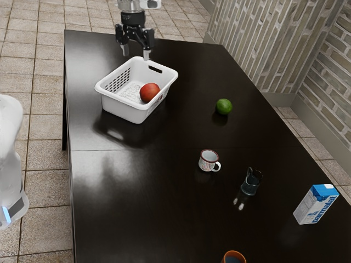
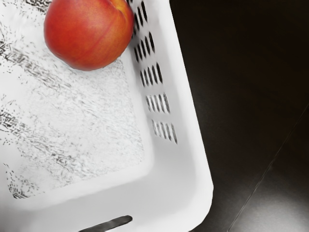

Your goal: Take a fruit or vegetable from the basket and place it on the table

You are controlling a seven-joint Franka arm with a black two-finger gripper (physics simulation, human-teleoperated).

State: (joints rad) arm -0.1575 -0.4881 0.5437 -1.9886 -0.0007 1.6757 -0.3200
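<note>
My gripper (image 1: 136, 53) hangs above the far rim of the white basket in the exterior view, its two fingers apart with nothing between them. The white basket (image 1: 122, 110) stands on the dark table (image 1: 148, 192). Inside it, against a slotted side wall, lies a red-orange peach (image 1: 149, 92). From the wrist camera, the peach (image 2: 89, 31) rests on the basket floor beside that wall, and the rim of the basket (image 2: 197, 159) runs past it. The gripper and the peach are not touching.
A green lime (image 1: 224, 106) sits on the table beyond the basket toward the exterior view's right. Nearer the camera are a white mug (image 1: 208, 160), a dark glass pitcher (image 1: 251, 183), a blue-and-white carton (image 1: 316, 205) and an orange-rimmed cup (image 1: 234, 257).
</note>
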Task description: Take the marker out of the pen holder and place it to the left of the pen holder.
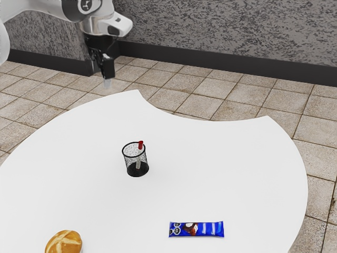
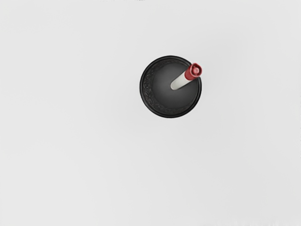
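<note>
Nearest the exterior camera: a round, golden-brown bread roll with a pale cross scored on top (image 1: 64, 244), toward the exterior view's left of the black, round, wire-mesh pen holder (image 1: 137, 172), and well apart from it. The view's lower edge cuts the roll off.

Next out, a flat, oblong, shiny blue packet with white and brown print (image 1: 196, 229). Lies flat, on the near side of the pen holder and toward the exterior view's right, long side running across the view.

Then the pen holder itself, upright on a smooth white surface with a curved edge (image 1: 226, 168). Task item: a slim white marker with a red cap (image 1: 139, 152). It is inside the pen holder, tilted, lower part down in the cup, cap standing above the rim. The wrist view, looking down from above, gives the lean clearly: barrel slanting out from the cup's middle, red end over the rim.

Past the pen holder, the surface's far edge curves inward between two corners.

Gripper, black (image 1: 107, 80): well above the pen holder, apart from it, and toward the exterior view's upper left. Cannot tell whether it stands wide or narrow. White-and-grey arm (image 1: 97, 25) above the gripper.

Farther beyond the pen holder, beige square floor tiles (image 1: 205, 100) with dark joints; farthest, a mottled grey wall (image 1: 226, 31) with a dark band along its foot.
</note>
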Robot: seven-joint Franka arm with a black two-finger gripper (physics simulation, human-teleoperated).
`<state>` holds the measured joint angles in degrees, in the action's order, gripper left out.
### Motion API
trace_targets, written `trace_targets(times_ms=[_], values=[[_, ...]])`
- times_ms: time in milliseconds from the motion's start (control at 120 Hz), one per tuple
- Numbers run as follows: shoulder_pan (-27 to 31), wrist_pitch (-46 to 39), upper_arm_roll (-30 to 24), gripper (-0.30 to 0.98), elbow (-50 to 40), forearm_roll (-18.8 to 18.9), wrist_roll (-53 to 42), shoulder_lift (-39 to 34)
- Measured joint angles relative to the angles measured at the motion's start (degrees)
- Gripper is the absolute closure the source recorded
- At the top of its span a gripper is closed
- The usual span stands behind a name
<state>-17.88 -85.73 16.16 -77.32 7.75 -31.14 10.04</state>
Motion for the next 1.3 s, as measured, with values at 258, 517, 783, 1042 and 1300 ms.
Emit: trace_targets(times_ms=[258, 517, 783, 1042, 1300], values=[[-0.9, 0.0, -6.8, 0.0, 3.7, -0.2, -4.9, 4.5], [0.0, 0.0, -7.3, 0.0, 8.3, -1.8, -6.8, 18.0], [4.1, -0.2, -6.9, 0.02, 7.5, -9.3, -7.7, 23.8], [5.2, -0.2, -6.5, 0.1, 3.7, -8.9, -8.4, 24.0], [5.0, -3.2, -4.7, 0.09, 5.8, -7.7, -8.8, 27.8]])
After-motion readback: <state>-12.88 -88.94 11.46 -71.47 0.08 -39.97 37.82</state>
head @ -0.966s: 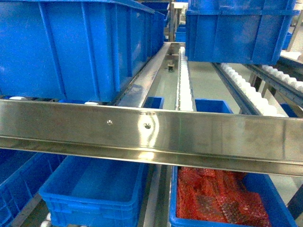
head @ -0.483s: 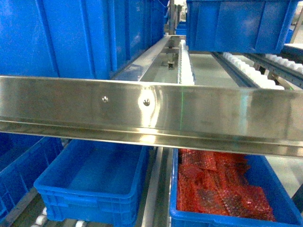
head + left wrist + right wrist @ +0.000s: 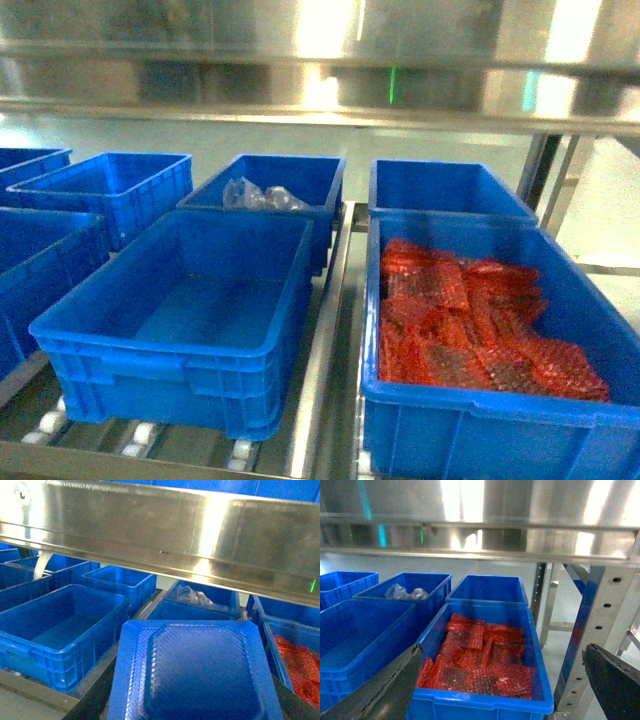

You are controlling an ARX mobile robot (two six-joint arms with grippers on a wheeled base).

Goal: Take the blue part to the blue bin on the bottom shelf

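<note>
Filling the left wrist view at 6 o'clock, blue part (image 3: 195, 672) sits in left gripper, fingers hidden, grip looks closed on it. Right gripper (image 3: 505, 680) spread wide, dark fingers (image 3: 615, 680) at frame edges. Bottom shelf (image 3: 320, 420) holds empty blue bin (image 3: 185, 320) at 8 o'clock, red-bag bin (image 3: 490, 340) at 4 o'clock, bin with clear bags (image 3: 265, 190) behind.

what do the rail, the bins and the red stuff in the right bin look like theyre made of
Rail: looks like stainless steel, brushed and shiny, with bright light glare on it.
Bins: probably moulded plastic, matte blue, with ribbed rims.
Red stuff: seems to be red bubble-wrap bags; a dimpled, glossy texture shows.
</note>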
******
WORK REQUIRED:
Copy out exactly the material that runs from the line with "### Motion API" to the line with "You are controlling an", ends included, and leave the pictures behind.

OUTPUT FOR THIS TASK:
### Motion API
trace_targets, written `trace_targets(times_ms=[_], values=[[_, ...]])`
- times_ms: time in milliseconds from the motion's start (control at 120 Hz), one per tuple
- Numbers run as follows: shoulder_pan (-27 to 31), wrist_pitch (-46 to 39), upper_arm_roll (-30 to 24), gripper (-0.30 to 0.98), elbow (-50 to 40), forearm_roll (-18.8 to 18.9), wrist_roll (-53 to 42), shoulder_lift (-39 to 34)
- Measured joint angles relative to the angles measured at the motion's start (degrees)
- Gripper is the absolute closure the source recorded
- At the top of its span a gripper is closed
- The usual span stands behind a name
<state>-17.88 -85.73 16.16 -77.32 7.75 -31.14 10.04</state>
Motion for the next 1.3 s, as measured, with values at 258, 517, 783, 1042 and 1300 ms.
Emit: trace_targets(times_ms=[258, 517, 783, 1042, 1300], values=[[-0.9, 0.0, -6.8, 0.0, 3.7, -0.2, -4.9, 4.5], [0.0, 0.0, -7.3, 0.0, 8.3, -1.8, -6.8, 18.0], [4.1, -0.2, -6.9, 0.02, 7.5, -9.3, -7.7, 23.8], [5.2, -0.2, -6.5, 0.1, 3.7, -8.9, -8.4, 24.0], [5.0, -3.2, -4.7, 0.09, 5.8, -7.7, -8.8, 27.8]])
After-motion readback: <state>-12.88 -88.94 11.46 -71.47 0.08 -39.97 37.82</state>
head @ -0.966s: 
head @ -0.483s: 
head + left wrist + right wrist @ +0.000s: 

You are controlling an ARX mobile robot (two six-joint arms with grippers on a wheeled base).

The exercise requires nothing more than what has been given.